→ **DESCRIPTION OF THE TASK**
Copy out each line of the data that includes the string "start".

→ **DATA**
|---|
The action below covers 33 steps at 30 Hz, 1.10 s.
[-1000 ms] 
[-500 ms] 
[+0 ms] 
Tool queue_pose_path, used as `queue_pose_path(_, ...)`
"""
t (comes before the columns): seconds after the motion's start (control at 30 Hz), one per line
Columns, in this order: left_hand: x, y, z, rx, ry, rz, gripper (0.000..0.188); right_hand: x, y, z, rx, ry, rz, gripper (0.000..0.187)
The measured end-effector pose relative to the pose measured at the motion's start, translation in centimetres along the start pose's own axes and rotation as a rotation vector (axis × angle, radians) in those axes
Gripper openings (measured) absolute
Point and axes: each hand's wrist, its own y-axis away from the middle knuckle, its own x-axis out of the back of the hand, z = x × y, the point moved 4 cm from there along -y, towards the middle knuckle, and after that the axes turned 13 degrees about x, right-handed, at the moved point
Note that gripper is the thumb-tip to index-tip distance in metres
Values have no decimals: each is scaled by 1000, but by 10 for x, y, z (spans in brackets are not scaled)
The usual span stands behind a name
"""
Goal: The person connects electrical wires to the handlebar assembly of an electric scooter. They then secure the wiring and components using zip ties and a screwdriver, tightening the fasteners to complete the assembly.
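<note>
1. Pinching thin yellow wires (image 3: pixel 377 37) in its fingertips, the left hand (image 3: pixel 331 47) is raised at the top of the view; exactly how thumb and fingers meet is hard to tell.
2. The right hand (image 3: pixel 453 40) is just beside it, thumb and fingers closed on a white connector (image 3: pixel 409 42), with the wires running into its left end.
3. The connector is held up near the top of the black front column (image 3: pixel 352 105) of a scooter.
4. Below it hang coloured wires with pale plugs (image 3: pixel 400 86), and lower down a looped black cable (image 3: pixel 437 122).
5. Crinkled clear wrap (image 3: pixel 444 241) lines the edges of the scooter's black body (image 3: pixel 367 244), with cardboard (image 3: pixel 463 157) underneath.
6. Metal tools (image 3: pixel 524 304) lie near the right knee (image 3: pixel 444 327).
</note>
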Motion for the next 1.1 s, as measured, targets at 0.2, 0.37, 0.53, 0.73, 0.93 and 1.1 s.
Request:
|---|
→ **ANSWER SECTION**
t (comes before the columns): seconds after the motion's start (control at 30 Hz), one per line
The measured end-effector pose relative to the pose measured at the motion's start, translation in centimetres along the start pose's own axes and rotation as a rotation vector (axis × angle, radians) in those axes

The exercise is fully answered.